Robotic systems have subsystems with a combinatorially large configuration space and hundreds or thousands of possible software and hardware configuration options interacting non-trivially. The configurable parameters are set to target specific objectives, but they can cause functional faults when incorrectly configured. Finding the root cause of such faults is challenging due to the exponentially large configuration space and the dependencies between the robot's configuration settings and performance. This paper proposes CaRE -- a method for diagnosing the root cause of functional faults through the lens of causality. CaRE abstracts the causal relationships between various configuration options and the robot's performance objectives by learning a causal structure and estimating the causal effects of options on robot performance indicators. We demonstrate CaRE's efficacy by finding the root cause of the observed functional faults and validating the diagnosed root cause by conducting experiments in both physical robots (Husky and Turtlebot 3) and in simulation (Gazebo). Furthermore, we demonstrate that the causal models learned from robots in simulation (e.g., Husky in Gazebo) are transferable to physical robots across different platforms (e.g., Husky and Turtlebot 3).

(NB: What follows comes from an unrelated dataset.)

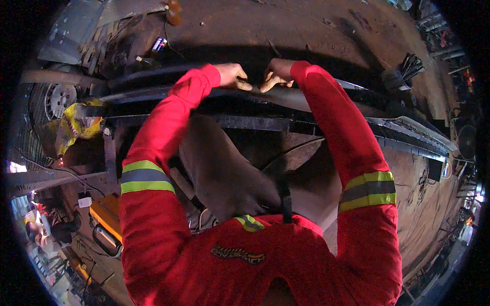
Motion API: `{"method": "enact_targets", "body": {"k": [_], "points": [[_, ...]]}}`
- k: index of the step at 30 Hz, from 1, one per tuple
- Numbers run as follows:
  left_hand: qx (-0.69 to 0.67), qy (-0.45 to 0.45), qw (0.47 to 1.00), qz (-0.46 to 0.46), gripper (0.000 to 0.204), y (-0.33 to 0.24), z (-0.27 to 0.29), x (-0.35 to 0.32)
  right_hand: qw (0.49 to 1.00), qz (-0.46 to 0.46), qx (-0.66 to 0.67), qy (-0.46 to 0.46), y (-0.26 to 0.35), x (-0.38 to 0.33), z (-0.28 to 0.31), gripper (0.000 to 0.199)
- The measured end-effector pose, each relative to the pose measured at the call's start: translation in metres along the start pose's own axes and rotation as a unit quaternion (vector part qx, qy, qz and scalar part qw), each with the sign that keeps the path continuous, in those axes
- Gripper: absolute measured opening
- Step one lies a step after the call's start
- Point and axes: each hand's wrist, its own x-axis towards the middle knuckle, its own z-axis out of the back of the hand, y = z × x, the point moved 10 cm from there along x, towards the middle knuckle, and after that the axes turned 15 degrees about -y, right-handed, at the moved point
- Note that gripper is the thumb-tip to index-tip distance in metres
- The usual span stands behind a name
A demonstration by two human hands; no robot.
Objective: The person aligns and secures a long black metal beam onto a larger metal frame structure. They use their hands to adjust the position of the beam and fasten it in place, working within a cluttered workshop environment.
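A long, dark, curved panel [286,97] lies crosswise in front of me, glossy in places; its exact kind I cannot make out. At its far edge, near the middle, both my hands are closed with the thumbs nearly meeting. My left hand [231,75] curls its fingers over the edge, thumb pressed along it. Just to the right, my right hand [277,74] pinches the same edge, with its fingertips partly hidden. Beneath the panel runs a dark straight bar [219,121], above my knees.
An orange-and-black case [106,219] sits at the lower left. A yellow bag [76,127] and a wheel [60,101] are at the left. A can [159,44] lies on the dirt floor beyond the panel. At the far right stands a bucket of rods [398,79].
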Motion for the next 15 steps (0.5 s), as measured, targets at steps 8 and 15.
{"method": "enact_targets", "body": {"k": [8, 15], "points": [[0.039, -0.008, 0.999, -0.022, 0.053, 0.002, -0.001, 0.007, 0.998, 0.047, 0.020, -0.039, 0.025, 0.001, 0.002, 0.042], [0.190, -0.089, 0.976, 0.051, 0.035, -0.008, -0.011, 0.017, 0.958, 0.191, -0.084, -0.198, 0.051, -0.010, 0.012, 0.035]]}}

翻译：机器人系统包含具有组合爆炸式配置空间的子系统，其数百甚至数千个软硬件配置选项间存在复杂交互。配置参数旨在实现特定目标，但错误配置会导致功能故障。由于配置空间呈指数级增长，且机器人的配置设置与性能之间存在依赖关系，定位此类故障的根本原因极具挑战性。本文提出CaRE——一种基于因果视角诊断功能故障根本原因的方法。CaRE通过学习因果结构并估算配置选项对机器人性能指标的影响效果，抽象描述各配置选项与机器人性能目标之间的因果关系。我们通过在实体机器人（Husky和Turtlebot3）及仿真环境（Gazebo）中开展实验，定位功能故障的根本原因并验证诊断结果，从而证明CaRE的有效性。此外，我们展示了从仿真机器人（如Gazebo中的Husky）中习得的因果模型具有跨平台可迁移性，可应用于不同物理机器人平台（如Husky和Turtlebot3）。